8. Under the Conditions section choose the following options:
- Condition Input: {HTTP_USER_AGENT}
- Check if input string: Matches the pattern
- Pattern: Use one of the patterns below depending on your specific needs (blocking multiple crawlers or just one). Note when blocking multiple, you can add more as needed using a pipe | character between each crawler.
.*(facebookexternalhit|PetalBot|GPTBot).*
.*facebookexternalhit.*
9. Under the Actions section choose the following options:
- Action Type: Custom Response
- Status Code: 403
- Substatus Code: 0
- Reason: Forbidden
- Error Description: Access denied
10. To save the rule click 'Apply' in the actions pane. We recommend testing the website to make sure it's working as expected, as a malformed rule can break the website(s). If needed select the rule in the GUI and choose the option to delete the rule or edit the rule to ensure there are no syntax errors.
Method: Updating the web.config directly
1. Open or create the web.config file at the root of your website.
2. If any web.config configuration sections already exist within the file, then only copy the <rewrite> part of the below code to be placed under the <system.webServer> section. Otherwise, place the entire contents of the below file inside the web.config and modify the user-agents in the rule as needed.
<configuration> <system.webServer> <rewrite> <rules> <rule name="BlockMultipleBots" stopProcessing="true"> <match url=".*" /> <conditions> <add input="{HTTP_USER_AGENT}" pattern=".*(facebookexternalhit|PetalBot|GPTBot).*" /> </conditions> <action type="CustomResponse" statusCode="403" subStatusCode="0" reason="Forbidden" description="Access denied." /> </rule> </rules> </rewrite> </system.webServer> </configuration>
Blocking user-agent in Apache (cPanel, Virtualmin, etc.)
If your website is on a Linux server running Apache web server and you need to block specific user-agents, this can be done easily through your website's .htaccess file by following the below steps:
1. Open or create the .htaccess file at the root of your website.

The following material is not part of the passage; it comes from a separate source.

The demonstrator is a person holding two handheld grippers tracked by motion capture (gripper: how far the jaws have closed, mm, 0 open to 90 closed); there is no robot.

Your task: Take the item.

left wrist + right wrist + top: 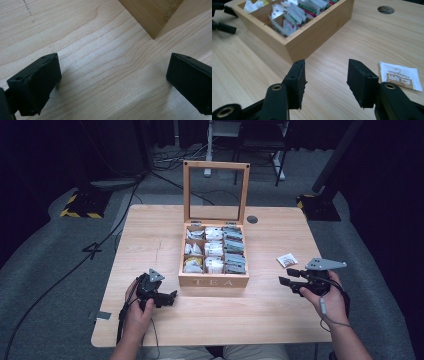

Note that you may need to enable viewing of hidden files (in cPanel, click settings, then enable checkbox for hidden files and save).
2. Once you have the file open, add the below to the top of the file:
<IfModule mod_rewrite.c> RewriteEngine On RewriteCond %{HTTP_USER_AGENT} (facebookexternalhit|PetalBot|GPTBot) [NC] RewriteRule .* - [F,L] </IfModule>
3. Change the names of the bots as necessary or add more by separating with the pipe ( | ) character.
4. Save your changes and test the website to ensure it is still working as expected.
Blocking user-agent in Cloudflare
Having your website behind Cloudflare is a great way to reduce the load on your server, as well as potentially speed up your users request to the website, but what if you want to block specific user-agents from accessing your website? This can be easily done using their web application firewall (WAF) custom rules. Please see the steps below:
1. Login to your Cloudflare account for the domain in question. If you have multiple domains under the account, select the domain you wish to manage the rules for.
2. Expand the 'Security' section, then click on the option labeled 'WAF'.
3. If not already there, click on the Custom Rules link in the WAF navigation tabs.
4. Click the + Create rule button to create a new WAF rule.
5. Give your rule a good name that lets you know what the rule is intended for.
6. In the 'When incoming request match...' section choose the following options:
- Field: User Agent
- Operator: contains
- Value: Enter the name of the crawler's user-agent you wish to block.
7. In the 'Then take action...' section choose the following option:
- Choose action: Block
8. Click the 'Deploy' button to save your new firewall rule. Be sure to test the website afterwards to make sure it is still working as expected.
Additional Note: Cloudflare also has some new bot fighting modes that will automatically create some firewall rules on your behalf when enabled. You can view and change these options within the Security > Bots section within Cloudflare.